Uno de mis defectos más grandes (ya verlo como defecto es un logro) es recriminarme. Llevo días, semanas, cuestionándome por qué no escribo y criticándome por ello. He pensado de todo: que ya no quiero hacerlo; que me siento muy cansada; que tengo un millón de temas sobre los que quiero escribir, pero no encuentro el tono adecuado para traerlos al blog; que me siento un poco frustrada, bajoneada, desanimada. Doy vueltas y vueltas sin encontrar una razón que me satisfaga. Lo único cierto es que comienzo cada día con el deseo de hacerlo, de sentarme y escribir (lo disfruto tanto), pero termino la jornada sin acercarme siquiera a la hoja en blanco.
El deseo no se convierte en intención, menos aún en acción. Y, poco a poco, se vuelve desazón, desesperanza, desconsuelo. Solo me quedo con las ganas de que el deseo no exista, porque entonces no tendría nada que anhelar. Suena triste. Frustrante. Y así me he sentido.
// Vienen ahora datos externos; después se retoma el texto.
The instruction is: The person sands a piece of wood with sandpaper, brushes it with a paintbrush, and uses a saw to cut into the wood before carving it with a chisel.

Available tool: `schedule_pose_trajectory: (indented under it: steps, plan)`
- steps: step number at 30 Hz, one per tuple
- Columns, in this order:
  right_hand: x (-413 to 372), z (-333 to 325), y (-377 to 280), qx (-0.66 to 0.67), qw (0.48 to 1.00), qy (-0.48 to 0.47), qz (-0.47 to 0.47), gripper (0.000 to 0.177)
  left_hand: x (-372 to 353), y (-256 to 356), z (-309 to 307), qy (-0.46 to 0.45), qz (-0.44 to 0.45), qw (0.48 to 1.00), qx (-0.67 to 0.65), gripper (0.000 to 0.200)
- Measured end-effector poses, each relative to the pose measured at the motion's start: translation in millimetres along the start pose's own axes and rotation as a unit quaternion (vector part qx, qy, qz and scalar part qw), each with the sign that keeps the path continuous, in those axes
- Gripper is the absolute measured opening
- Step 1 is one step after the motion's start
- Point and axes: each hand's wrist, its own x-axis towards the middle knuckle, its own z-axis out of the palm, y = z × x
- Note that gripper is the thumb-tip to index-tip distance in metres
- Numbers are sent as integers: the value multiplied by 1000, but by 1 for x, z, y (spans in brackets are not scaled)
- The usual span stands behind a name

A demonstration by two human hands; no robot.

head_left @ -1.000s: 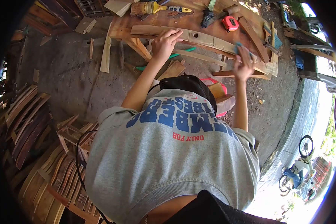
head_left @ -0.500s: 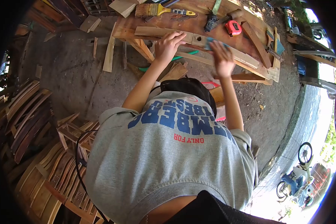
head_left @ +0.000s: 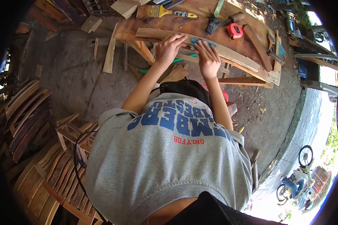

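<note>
Right hand (head_left: 208,60) slid leftward gripping sandpaper (head_left: 193,41); left hand (head_left: 169,47) flat on plank (head_left: 236,56), paintbrush (head_left: 157,11) beyond

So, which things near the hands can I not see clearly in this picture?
Head view only:
- blue pad: mostly covered by the right hand; its material cannot be told.
- curved wooden piece: the surface under the left hand is hidden.
- tape measure: markings too small.
- workbench: far side cut off by the top edge.
</note>
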Motion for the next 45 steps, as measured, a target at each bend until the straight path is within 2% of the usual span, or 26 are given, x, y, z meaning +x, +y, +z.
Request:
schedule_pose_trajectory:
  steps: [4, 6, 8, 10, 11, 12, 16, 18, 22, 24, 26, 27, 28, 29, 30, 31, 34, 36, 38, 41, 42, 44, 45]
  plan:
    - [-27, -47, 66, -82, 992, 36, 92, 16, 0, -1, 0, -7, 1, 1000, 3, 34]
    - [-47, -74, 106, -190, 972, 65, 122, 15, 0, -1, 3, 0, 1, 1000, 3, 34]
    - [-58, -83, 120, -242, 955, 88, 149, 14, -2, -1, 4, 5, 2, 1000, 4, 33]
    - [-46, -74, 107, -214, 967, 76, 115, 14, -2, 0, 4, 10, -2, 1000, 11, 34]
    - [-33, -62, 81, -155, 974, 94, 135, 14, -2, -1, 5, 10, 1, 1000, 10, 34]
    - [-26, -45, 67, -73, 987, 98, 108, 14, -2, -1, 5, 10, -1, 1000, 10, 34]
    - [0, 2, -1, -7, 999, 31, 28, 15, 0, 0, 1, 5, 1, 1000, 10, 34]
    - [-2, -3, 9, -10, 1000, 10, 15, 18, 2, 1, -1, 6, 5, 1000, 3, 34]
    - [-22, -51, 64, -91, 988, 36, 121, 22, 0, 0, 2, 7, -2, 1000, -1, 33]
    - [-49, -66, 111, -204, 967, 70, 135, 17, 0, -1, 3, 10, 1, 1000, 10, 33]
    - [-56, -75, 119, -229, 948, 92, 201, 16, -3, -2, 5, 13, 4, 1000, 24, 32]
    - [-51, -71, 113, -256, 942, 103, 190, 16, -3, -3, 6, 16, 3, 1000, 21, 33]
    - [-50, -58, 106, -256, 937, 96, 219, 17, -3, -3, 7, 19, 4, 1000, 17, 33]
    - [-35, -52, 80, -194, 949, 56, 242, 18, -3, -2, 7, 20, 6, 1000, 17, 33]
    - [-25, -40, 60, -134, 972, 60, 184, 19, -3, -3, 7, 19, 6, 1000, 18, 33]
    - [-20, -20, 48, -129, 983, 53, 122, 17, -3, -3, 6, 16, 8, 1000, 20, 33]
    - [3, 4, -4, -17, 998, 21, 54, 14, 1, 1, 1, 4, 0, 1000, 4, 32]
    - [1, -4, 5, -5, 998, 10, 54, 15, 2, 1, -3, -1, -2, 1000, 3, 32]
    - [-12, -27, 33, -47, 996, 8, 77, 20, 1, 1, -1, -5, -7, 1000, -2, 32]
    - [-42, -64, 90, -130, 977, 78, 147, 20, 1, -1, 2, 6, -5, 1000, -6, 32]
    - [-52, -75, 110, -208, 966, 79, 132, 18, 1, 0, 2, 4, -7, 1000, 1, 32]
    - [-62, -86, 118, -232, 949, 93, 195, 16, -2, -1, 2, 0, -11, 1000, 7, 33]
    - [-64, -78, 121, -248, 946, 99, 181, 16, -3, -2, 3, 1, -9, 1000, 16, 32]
Estas últimas tres semanas estuve en el límite del desasosiego. Me llegó la gripe del cumpleaños (ya hablaré al respecto) que pronto se convirtió en bronco-laringitis. Días de fiebre y dolor. Así, tuve que viajar y llevar a mi hijo de paseo para que pudiera, luego, acompañarme sin aburrirse durante dos días de taller (el motivo de mi viaje). El cambio de clima me ocasionó una sinusitis que aún arrastro. En medio de esto, tengo una muela con bacterias (me tienen que operar), pero no se pudo porque la gripe llegó primero y me cambió los planes.
Cuando comenzaba a contar los días para decirle adiós a mis males gripales y, entonces, encontrar el tiempo y la energía para sentarme a escribir, me desperté un día con mi hermosa perra sin poder caminar. Tras tres días en el veterinario, idas y vueltas de exámenes, sondas para ayudarla a evacuar, hoy (nunca pensé que diría esto) sonreí al ver el patio lleno de su orina. Tiene un tumor en el riñón que le causó una infección de vías urinarias y por eso no podía caminar ni hacer pipí. Hoy, ya volvió a ser la misma loba alegre de siempre. Tiene ocho años y problemas de corazón. Confieso que temí lo peor.
Pero, así como la vida -aún- nos quiere juntas a Matilda y a mí, también me tenía reservada la guinda del pastel, como para mantenerme despierta. Quería yo un domingo tranquilo después de que el veterinario me diera un diagnóstico alentador, pero no: un fallo eléctrico en mi casa me dejó sin luz. Vino un técnico y dejó todo a medias, momentáneamente hasta que la empresa eléctrica arreglara el daño en el poste. Llegó la empresa y no pudo deshacer lo que hizo el técnico, quien no contestaba su teléfono. Ya nada.
Hoy abrí el ojo sintiendo que el eclipse me había tomado a cargo, que mi amado Plutón estaba jugando sus cartas de misterio conmigo, que Saturno (¡ay, Saturno!) aún me envía lecciones de paciencia. Me desperté a desahogarme con una amiga a golpe de tecla. A decirle que estaba en fase eclipse, gritando: ¡ya basta!, que llevaba tres semanas atascada y que a ver si la luna nueva me traía vientos de renovación. Después de reírnos un rato: mi amada Matilda me pidió salir de paseo, el técnico llegó y me devolvió la luz, pude comer caliente, trabajé durante horas, ahora mi hijo hace una siesta y, por fin, me senté a escribir. Lo que sea, pero escribir. Para mí, ahora mismo, mi mayor pedido es no volverme a recriminar, porque muchas veces mis intenciones no llegan a puerto no por ausencia de voluntad o falta de anhelo, a veces -simplemente- no tengo tiempo. Y estas semanas llenas de imprevistos y desesperación, me regalaron el mensaje de verme a mí misma en todo lo que sí estoy haciendo.